# Memo method?



## Ewks (Apr 8, 2008)

I learned the theory of blindfolded 3-cycle method ages ago, but never got into the blindfolded part. So now I've decited to learn the rest of it too. Now I can do the orientation right blindfolded but I'm having problems in memorising the permutation. So what do you think would be the best way to memorise it?


----------



## MiloD (Apr 9, 2008)

I'll just share my experiences. Even though there is a lot more information in the first post, in the first thread, right at the top of this forum.

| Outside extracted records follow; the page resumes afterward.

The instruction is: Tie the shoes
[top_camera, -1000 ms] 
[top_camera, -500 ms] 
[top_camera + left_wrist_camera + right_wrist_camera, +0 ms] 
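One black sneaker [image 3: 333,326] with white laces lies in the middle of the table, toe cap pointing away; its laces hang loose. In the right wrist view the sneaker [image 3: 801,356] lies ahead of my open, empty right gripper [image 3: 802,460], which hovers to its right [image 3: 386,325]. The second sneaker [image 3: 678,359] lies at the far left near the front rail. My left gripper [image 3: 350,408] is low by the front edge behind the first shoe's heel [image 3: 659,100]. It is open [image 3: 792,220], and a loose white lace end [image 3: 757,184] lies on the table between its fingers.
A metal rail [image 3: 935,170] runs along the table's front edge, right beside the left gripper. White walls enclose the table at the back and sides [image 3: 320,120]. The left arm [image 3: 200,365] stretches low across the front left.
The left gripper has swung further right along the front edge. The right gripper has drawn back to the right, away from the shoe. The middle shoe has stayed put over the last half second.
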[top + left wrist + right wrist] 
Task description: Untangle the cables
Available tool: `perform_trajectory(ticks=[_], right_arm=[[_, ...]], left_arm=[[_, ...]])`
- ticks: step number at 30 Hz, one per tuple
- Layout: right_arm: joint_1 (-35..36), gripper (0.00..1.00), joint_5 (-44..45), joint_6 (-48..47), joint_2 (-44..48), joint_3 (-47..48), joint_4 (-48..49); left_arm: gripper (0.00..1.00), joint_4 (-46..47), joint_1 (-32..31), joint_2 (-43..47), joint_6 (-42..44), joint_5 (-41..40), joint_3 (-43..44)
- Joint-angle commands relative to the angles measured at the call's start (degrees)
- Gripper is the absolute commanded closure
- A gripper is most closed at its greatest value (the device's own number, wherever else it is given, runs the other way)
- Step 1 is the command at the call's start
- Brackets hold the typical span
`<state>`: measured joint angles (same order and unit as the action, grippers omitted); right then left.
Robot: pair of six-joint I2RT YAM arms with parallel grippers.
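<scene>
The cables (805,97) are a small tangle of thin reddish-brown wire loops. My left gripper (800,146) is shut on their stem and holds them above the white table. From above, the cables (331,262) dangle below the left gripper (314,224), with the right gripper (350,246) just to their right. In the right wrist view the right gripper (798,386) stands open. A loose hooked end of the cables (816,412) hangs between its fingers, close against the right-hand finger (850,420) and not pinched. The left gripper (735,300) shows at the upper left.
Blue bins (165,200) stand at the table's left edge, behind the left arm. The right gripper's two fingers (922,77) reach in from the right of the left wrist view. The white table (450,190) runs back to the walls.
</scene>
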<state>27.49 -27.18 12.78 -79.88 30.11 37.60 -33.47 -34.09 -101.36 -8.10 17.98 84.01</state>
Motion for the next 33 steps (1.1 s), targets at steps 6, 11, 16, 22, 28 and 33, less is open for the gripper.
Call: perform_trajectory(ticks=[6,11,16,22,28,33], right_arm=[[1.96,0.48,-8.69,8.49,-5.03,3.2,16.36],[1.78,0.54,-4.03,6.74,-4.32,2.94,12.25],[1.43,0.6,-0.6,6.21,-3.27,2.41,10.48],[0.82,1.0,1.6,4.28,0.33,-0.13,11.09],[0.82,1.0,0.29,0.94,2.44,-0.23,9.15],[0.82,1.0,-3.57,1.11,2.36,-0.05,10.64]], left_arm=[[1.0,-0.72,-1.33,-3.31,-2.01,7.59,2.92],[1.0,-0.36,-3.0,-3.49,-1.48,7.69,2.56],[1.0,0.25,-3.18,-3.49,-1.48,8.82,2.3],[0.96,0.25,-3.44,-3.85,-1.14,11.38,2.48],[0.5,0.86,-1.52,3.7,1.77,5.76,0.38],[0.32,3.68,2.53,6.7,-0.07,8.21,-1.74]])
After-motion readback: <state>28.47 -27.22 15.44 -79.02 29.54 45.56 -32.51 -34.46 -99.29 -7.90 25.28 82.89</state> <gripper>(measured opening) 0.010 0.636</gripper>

When I first started, I associated each piece with an object that was somehow associated with the colors of that piece(i.e. red/blue edge could be spiderman). I picked objects from my life that were significant to me to make them easier to recall. To memorize I would just pretend to place the objects in a certain order on 2 set paths in my house(one for corners one for edges), each with predefined locations to set the objects( 8 and 12 locations respectively). This is how I got my first solve. After a couple of weeks I realized it is easy to memorize the corners by just seeing the cycles and memorizing them spatially. Even later I forced my self to be able to memorize the edges this way too, but it is a little more difficult. On a good solve these days I memorize edges in 25-35s corners in 10-15s and orientations in 15s with all spatial memory(some of you may call it visual...but I think spatial is a better name). 

There are a lot of options though... and you should probably figure something out yourself, it will make it stick better. Do you play lacrosse?


----------